Opinião de Sónia Lage Lourenço, CEO do Portal da Queixa
Reputação: aquele conceito que nos expõe, nos deixa visíveis e especialmente em posição de sermos avaliados. Marcas e pessoas partilham o mesmo desafio de construir uma reputação sólida, assente em valores claros, em propósito genuíno e em escuta ativa. Porque, quando tentamos erguer a nossa reputação baseada apenas em superficialidade ou em estratégias de aparência, o abismo é o caminho sem retorno. A informação corre veloz, está disponível a todo o momento e por isso, a incoerência pode ser rapidamente exposta.
Para as marcas, reputação é confiança. É o elo invisível que liga consumidores e empresas, que transforma clientes em seguidores e críticas em oportunidades de crescimento. Já não basta anunciar bons produtos ou serviços. É necessário demonstrar, todos os dias, consistência entre o que se promete e o que se entrega. Para os profissionais, o cenário é semelhante. A reputação não se constrói em discursos polidos ou em títulos acumulados, mas na forma como interagimos, influenciamos e deixamos a nossa marca pessoal no mercado.
Hoje, os líderes são escolhidos não apenas pelo currículo, mas pelo impacto positivo que têm no mercado e pela credibilidade que conquistaram junto de quem os acompanha.
E se quisermos um exemplo maior, basta olhar para o legado do Comendador Rui Nabeiro. Reconhecido como um dos empresários mais confiáveis do país, construiu não apenas uma marca de enorme reputação, mas também uma história de liderança feita de humanidade, proximidade e respeito. O seu exemplo mostra-nos que a reputação não se herda nem se compra, mas conquista-se, todos os dias, com coerência e verdade. O que deixou à Delta Cafés vai muito além de uma empresa sólida. Deixou um património de confiança, valores e impacto positivo que se tornou referência para gerações futuras.

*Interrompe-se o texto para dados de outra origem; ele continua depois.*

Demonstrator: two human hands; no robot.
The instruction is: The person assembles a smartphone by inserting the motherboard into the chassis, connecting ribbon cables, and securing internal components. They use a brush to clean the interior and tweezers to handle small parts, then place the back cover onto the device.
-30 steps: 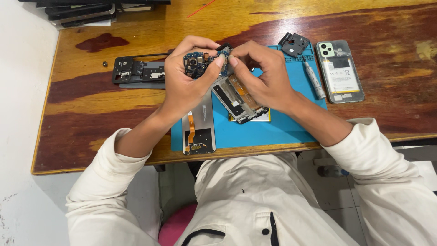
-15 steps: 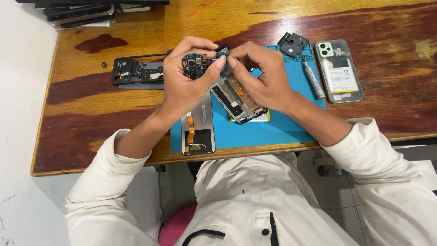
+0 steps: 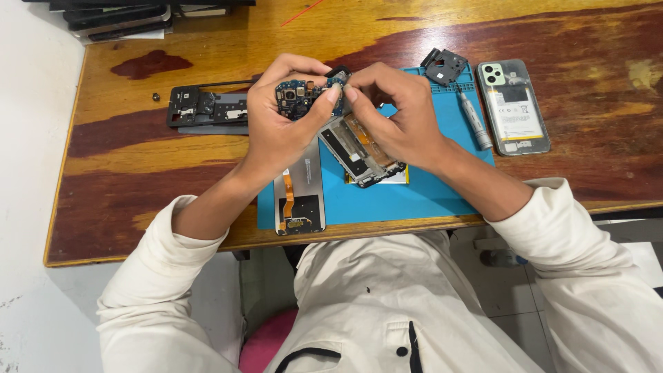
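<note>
The left hand (image 3: 280,131) holds a small dark blue phone circuit board (image 3: 302,92) up above the desk (image 3: 138,173), its fingers (image 3: 293,65) curled closed around the board's top edge and its thumb pressed against the lower right corner. The right hand (image 3: 397,114) meets it from the other side: its fingers (image 3: 359,76) are pinched shut on the board's right end, tip to tip with the left thumb. The board sits between both hands, raised over the upper left part of a blue work mat (image 3: 428,186).

Directly below the hands, an opened phone frame (image 3: 362,155) lies tilted on the mat, and a display panel with an orange flex cable (image 3: 298,197) lies at the mat's left edge. A black phone mid-frame (image 3: 207,109) rests on the desk to the left of the hands. To the right lie a small black cover plate (image 3: 445,65), a grey screwdriver (image 3: 475,124) and a phone back with battery showing (image 3: 514,107), all well apart from the hands.
</note>
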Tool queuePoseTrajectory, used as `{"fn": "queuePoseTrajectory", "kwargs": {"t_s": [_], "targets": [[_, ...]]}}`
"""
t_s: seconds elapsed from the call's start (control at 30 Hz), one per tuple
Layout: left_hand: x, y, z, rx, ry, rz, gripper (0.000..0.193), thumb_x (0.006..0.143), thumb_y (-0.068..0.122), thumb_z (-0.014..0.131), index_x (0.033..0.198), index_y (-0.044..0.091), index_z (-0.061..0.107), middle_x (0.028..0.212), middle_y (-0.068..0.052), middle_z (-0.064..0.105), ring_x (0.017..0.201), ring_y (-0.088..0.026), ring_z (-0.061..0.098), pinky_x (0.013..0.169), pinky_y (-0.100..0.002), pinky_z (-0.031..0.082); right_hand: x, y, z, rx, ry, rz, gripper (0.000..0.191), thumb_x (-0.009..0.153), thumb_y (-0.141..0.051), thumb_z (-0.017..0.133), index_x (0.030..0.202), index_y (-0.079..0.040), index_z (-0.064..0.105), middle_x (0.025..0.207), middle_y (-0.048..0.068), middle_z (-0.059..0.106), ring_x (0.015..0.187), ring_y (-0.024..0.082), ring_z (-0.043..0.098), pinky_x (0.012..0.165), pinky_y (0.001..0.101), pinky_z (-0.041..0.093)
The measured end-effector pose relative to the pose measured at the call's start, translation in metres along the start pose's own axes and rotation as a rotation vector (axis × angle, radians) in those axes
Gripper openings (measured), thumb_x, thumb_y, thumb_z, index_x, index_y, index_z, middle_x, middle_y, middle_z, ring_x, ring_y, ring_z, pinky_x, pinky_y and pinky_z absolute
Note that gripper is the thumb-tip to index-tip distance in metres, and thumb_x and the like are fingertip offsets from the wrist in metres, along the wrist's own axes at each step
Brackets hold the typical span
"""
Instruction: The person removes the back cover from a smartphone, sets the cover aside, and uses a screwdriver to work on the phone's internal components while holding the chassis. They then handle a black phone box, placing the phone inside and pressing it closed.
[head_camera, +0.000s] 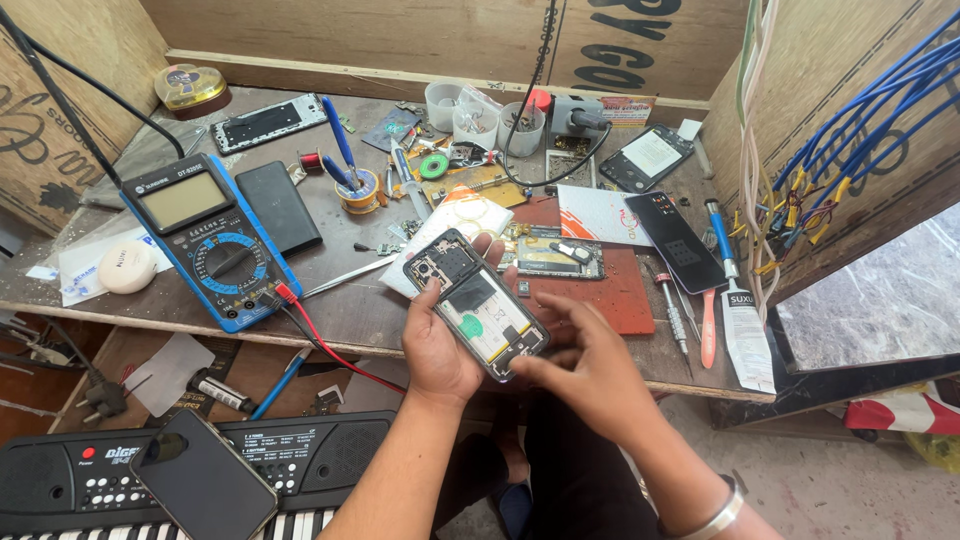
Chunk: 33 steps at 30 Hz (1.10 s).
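Fingers (560, 305) of right hand (590, 365) hide opened phone's (475, 300) lower edge.

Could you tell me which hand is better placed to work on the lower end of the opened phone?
The right hand: its fingertips sit at the lower end of the opened phone, while the left hand cradles it underneath.

Phone repair workshop: cluttered wooden bench (340, 300) between plywood walls; blue multimeter (212, 240) at left; opened phones (560, 255) and loose screens across the centre; screwdrivers (672, 305) and glue tube (745, 330) at right; bundled blue wires (860, 110) at upper right; red work mat (610, 290).
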<state>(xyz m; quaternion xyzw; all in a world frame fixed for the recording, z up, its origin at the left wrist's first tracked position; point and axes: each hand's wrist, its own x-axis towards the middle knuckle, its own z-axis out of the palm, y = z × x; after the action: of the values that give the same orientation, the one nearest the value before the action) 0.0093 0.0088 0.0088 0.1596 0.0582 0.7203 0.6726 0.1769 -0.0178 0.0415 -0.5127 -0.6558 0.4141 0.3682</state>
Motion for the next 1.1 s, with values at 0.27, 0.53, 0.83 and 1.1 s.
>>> {"fn": "queuePoseTrajectory", "kwargs": {"t_s": [0.27, 0.53, 0.83, 1.1], "targets": [[-0.002, 0.003, 0.005, -0.001, 0.014, -0.009, 0.065, 0.098, 0.03, 0.039, 0.155, -0.001, 0.033, 0.154, -0.019, 0.048, 0.146, -0.034, 0.043, 0.122, -0.053, 0.035, 0.001, 0.035, -0.006, 0.438, -0.119, 0.203, 0.043, 0.089, -0.01, 0.071, 0.129, 0.004, 0.062, 0.101, 0.01, 0.075, 0.085, 0.014, 0.073, 0.074, 0.0278, 0.06], [0.0, 0.003, 0.001, -0.026, 0.032, 0.029, 0.066, 0.096, 0.029, 0.041, 0.154, -0.002, 0.035, 0.153, -0.02, 0.048, 0.146, -0.035, 0.045, 0.123, -0.054, 0.034, 0.005, 0.036, -0.007, 0.463, -0.113, 0.181, 0.042, 0.091, -0.011, 0.07, 0.129, 0.003, 0.063, 0.102, 0.01, 0.074, 0.087, 0.014, 0.072, 0.076, 0.0279, 0.06], [0.002, 0.005, 0.0, -0.085, 0.055, 0.041, 0.065, 0.094, 0.027, 0.044, 0.152, -0.001, 0.037, 0.149, -0.021, 0.051, 0.144, -0.036, 0.046, 0.123, -0.055, 0.034, 0.027, 0.044, -0.055, 0.494, 0.213, 0.035, 0.027, 0.101, -0.013, 0.058, 0.122, 0.003, 0.063, 0.101, 0.012, 0.072, 0.089, 0.019, 0.072, 0.082, 0.033, 0.062], [0.001, 0.005, 0.001, -0.072, 0.032, 0.029, 0.065, 0.094, 0.027, 0.043, 0.152, -0.001, 0.037, 0.15, -0.021, 0.05, 0.145, -0.036, 0.045, 0.123, -0.054, 0.034, 0.02, 0.046, -0.054, 0.301, 0.215, -0.068, 0.025, 0.099, -0.01, 0.065, 0.12, 0.005, 0.065, 0.101, 0.011, 0.074, 0.089, 0.017, 0.07, 0.082, 0.0303, 0.06]]}}
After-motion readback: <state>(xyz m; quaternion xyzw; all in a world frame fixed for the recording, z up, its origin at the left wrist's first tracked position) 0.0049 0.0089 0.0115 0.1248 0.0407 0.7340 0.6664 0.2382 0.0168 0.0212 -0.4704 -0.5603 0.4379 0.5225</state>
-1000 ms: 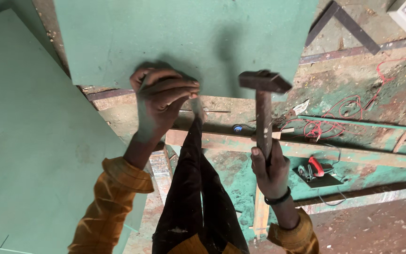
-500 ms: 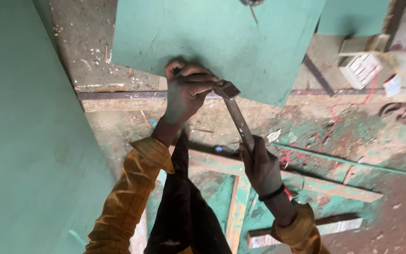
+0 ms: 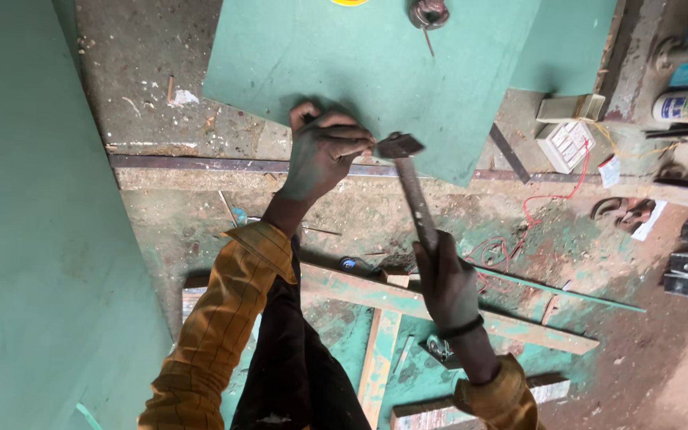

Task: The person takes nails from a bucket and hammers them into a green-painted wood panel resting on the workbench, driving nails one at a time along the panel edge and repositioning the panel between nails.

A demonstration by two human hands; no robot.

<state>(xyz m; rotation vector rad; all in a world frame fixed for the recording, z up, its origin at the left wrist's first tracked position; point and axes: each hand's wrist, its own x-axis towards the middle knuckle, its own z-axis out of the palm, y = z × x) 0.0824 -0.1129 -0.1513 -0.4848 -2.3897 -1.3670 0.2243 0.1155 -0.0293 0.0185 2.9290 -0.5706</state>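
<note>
The right hand (image 3: 447, 283) grips a hammer (image 3: 414, 195) low on its handle for reach, head against the left hand's (image 3: 324, 155) pinched fingers, apparently steadying something small, hidden. Both meet just below the green board's (image 3: 376, 72) lower edge.

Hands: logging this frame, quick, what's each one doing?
Left hand: closed, pinching something too small to tell.
Right hand: closed on hammer.

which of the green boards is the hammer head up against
The flat green board lying on the floor ahead, at its near edge; the hammer is clear of the large green panel at left.
</note>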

Mas é importante não romantizar. A reputação não se fortalece apenas com elogios. Nem sempre recebemos bons feedbacks, e a forma como reagimos ao confronto é que define a nossa essência. Gerir críticas, aprender com as falhas e assumir vulnerabilidades é parte do processo de evolução, seja para uma marca, seja para um ser humano. No fim, não é a perfeição que nos torna credíveis, mas a transparência e a humildade. Quem nunca falhou? A diferença está em como escolhemos transformar esses momentos em oportunidades de crescimento.
No fundo, reputação é entrega. É a forma como nos mostramos ao mundo, com verdade, consistência e propósito. Porque só assim conseguimos construir um legado coerente, capaz de resistir ao tempo, às mudanças e às inevitáveis adversidades.
Seja para marcas ou para profissionais, reputação é, e continuará a ser, o ativo mais valioso do nosso tempo.